Sections 225 and 360 of the NOCLAR provisions – Obligations for Professional Accountants

This article is a follow-on from a previous NOCLAR article published on 21 September 2020.

A professional accountant (PA) in public practice may come across or be made aware of non-compliance or suspected non-compliance with laws and regulations in the course of providing a professional service to a client. The purpose of this section is to set out the professional accountant’s responsibilities when encountering such non-compliance or suspected non-compliance, and guide the professional accountant in assessing the implications of the matter and the possible courses of action when responding to it. This section applies regardless of the nature of the client, including whether or not it is a public interest entity.

Key profession titles used in the provisions:

Professional Accountant

Auditors

Professional accountants in public practice

Senior professional accountants in business

Other professional accountants in business

What are the objectives of the NOCLAR provisions?

Paragraph 225.4 and paragraph 360.4 of the Code state that the objectives of the professional accountant are:

To comply with the fundamental principles of integrity and professional behaviour;

By alerting management and those charged with governance of the client or the employing organisation (as applicable), to seek to enable them to rectify, re-mediate, or mitigate the consequences of the identified or suspected non-compliance; or deter the commission of the non-compliance where it has not yet occurred; and to take such further action as appropriate in the public interest.

What is the duty of the professional accountant (PA) when the professional accountant becomes aware of non-compliance or suspected non-compliance?

The Code provides a response framework, setting out the responsibilities of the professional accountant and the steps that should be taken when becoming aware of non-compliance or suspected non-compliance.
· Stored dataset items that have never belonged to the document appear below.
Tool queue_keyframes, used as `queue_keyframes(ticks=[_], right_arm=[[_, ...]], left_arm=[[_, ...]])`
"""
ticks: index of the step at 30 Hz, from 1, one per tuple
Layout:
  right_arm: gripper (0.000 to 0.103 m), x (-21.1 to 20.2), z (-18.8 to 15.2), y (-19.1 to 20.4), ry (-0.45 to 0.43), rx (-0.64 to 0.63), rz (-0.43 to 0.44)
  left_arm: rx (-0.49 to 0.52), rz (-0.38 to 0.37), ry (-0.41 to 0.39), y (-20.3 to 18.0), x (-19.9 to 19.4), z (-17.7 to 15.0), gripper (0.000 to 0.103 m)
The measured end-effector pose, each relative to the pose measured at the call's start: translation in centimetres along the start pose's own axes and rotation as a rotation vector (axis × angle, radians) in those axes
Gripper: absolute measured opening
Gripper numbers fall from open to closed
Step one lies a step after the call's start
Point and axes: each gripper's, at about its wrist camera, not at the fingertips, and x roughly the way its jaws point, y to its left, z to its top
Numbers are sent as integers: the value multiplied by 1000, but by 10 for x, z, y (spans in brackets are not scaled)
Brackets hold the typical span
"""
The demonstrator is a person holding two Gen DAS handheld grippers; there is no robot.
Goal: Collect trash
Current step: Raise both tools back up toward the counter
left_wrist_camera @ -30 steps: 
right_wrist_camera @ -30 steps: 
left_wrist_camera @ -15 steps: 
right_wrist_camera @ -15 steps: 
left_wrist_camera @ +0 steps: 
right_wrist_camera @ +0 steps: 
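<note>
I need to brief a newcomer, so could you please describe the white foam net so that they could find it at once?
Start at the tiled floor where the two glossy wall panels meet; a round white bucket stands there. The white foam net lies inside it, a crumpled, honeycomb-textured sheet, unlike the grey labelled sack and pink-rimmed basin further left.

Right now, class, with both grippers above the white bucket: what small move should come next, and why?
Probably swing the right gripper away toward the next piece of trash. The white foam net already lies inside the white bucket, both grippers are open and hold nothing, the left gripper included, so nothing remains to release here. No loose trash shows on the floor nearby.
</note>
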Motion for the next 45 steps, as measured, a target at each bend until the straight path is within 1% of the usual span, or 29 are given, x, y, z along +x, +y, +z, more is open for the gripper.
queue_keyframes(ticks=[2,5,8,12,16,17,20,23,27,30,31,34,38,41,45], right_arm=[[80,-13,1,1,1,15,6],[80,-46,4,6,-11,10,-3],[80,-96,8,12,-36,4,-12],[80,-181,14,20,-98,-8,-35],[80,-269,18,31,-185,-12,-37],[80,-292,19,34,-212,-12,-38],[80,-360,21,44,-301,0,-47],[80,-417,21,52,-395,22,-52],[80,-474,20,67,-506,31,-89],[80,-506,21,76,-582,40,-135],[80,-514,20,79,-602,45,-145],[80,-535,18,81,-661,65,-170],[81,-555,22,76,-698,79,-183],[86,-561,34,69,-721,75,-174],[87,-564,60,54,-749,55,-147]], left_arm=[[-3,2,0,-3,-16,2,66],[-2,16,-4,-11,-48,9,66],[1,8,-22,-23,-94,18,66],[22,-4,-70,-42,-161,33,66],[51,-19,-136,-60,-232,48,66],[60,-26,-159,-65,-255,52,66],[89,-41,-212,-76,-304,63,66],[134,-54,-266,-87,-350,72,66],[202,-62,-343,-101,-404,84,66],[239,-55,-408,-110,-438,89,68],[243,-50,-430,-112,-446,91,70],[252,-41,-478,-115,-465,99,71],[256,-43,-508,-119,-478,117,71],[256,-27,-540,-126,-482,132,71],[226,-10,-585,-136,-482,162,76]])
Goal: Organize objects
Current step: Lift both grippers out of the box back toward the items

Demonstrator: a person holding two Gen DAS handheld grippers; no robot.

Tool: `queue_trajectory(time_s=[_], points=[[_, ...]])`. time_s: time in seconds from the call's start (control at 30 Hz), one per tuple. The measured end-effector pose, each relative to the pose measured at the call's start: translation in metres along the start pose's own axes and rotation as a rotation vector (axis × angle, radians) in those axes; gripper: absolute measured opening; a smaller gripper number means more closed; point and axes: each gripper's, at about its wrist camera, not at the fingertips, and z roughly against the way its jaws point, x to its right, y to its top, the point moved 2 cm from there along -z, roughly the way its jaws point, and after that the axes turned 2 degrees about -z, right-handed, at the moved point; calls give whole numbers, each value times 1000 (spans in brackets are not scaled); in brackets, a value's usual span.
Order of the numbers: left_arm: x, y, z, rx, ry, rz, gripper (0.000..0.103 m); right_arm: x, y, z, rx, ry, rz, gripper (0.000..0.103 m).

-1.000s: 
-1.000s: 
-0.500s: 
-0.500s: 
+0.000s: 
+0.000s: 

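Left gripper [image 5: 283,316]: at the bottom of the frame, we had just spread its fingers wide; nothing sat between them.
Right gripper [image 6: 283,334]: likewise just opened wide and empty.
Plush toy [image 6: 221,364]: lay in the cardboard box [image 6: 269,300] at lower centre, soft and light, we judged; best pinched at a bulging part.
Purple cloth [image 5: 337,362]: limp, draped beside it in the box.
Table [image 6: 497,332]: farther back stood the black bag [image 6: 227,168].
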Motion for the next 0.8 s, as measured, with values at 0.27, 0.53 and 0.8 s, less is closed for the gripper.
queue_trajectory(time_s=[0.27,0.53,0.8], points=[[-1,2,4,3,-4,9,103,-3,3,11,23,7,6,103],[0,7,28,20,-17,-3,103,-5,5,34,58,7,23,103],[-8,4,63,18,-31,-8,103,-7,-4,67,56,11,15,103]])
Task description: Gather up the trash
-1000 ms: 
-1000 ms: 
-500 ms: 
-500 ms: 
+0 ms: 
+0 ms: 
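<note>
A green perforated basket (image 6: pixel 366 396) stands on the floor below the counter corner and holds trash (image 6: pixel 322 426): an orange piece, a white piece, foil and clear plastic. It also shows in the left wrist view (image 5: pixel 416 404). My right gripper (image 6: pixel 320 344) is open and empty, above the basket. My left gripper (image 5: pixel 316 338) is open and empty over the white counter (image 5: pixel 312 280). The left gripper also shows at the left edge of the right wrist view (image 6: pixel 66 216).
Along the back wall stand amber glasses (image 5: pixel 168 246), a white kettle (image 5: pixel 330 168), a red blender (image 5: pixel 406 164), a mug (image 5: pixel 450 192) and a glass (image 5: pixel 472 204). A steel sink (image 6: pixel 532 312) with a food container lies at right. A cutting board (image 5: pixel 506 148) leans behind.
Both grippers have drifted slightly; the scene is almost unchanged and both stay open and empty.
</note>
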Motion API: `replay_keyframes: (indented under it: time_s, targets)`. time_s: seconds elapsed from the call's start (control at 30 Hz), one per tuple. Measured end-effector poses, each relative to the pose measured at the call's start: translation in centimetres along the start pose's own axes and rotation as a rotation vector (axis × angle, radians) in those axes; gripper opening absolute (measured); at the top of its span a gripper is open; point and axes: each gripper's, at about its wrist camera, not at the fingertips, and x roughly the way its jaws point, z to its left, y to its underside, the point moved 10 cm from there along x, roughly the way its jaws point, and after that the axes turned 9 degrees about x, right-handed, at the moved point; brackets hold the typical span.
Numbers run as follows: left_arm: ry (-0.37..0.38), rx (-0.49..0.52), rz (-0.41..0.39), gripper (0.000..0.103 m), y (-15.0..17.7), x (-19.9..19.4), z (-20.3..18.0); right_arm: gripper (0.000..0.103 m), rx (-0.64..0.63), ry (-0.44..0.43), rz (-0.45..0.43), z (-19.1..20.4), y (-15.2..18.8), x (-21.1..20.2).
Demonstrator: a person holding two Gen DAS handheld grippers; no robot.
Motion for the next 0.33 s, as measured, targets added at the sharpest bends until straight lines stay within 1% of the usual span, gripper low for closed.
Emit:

The Code sets out the expectation that “turning a blind eye” to non-compliance or suspected non-compliance is not an acceptable response from a professional accountant.

Section 225 of the Code applies to professional accountants in public practice and distinguishes between the following two categories:

Auditors/professional accountants in public practice engaged to perform audits of financial statements – refer to paragraphs 225.1-11; 225.12-38

Professional accountants in public practice who provide professional services other than audits of financial statements – refer to paragraphs 225.1-11; 225.39-56

Section 360 of the Code applies to professional accountants in business and distinguishes between the following two categories:

Senior professional accountants in business – refer to paragraph 360.1-12; 360.13-32

Other professional accountants in business – refer to paragraph 360.1-12; 360.33-37

Below are 7 questions and answers to assist the reader.

Question 1. Is Section 225 only general guidance or does it impose any obligation on the PA in circumstances where the PA becomes aware of NOCLAR or suspected NOCLAR?

A. Section 225 contains a number of requirements with which the PA must comply. These requirements vary depending on whether the PA is performing an audit of financial statements or providing another professional service. Where the matter is within the scope of Section 225, an overriding obligation under the Code is for the PA to respond to it.

Question 2. Does Section 225 apply to individuals providing professional services in firms who are not PAs as defined by the Code, for example, consultants, lawyers, other accountants, etc. who are not themselves members of an IFAC (International Federation of Accountants) member body?

A. Yes. The Code applies to all PAs in public practice, which the Code defines to include firms. Firms are expected to ensure that all individuals within the firm providing professional services to their clients comply with the applicable provisions in the Code, including with respect to NOCLAR, regardless of whether the individuals are PAs.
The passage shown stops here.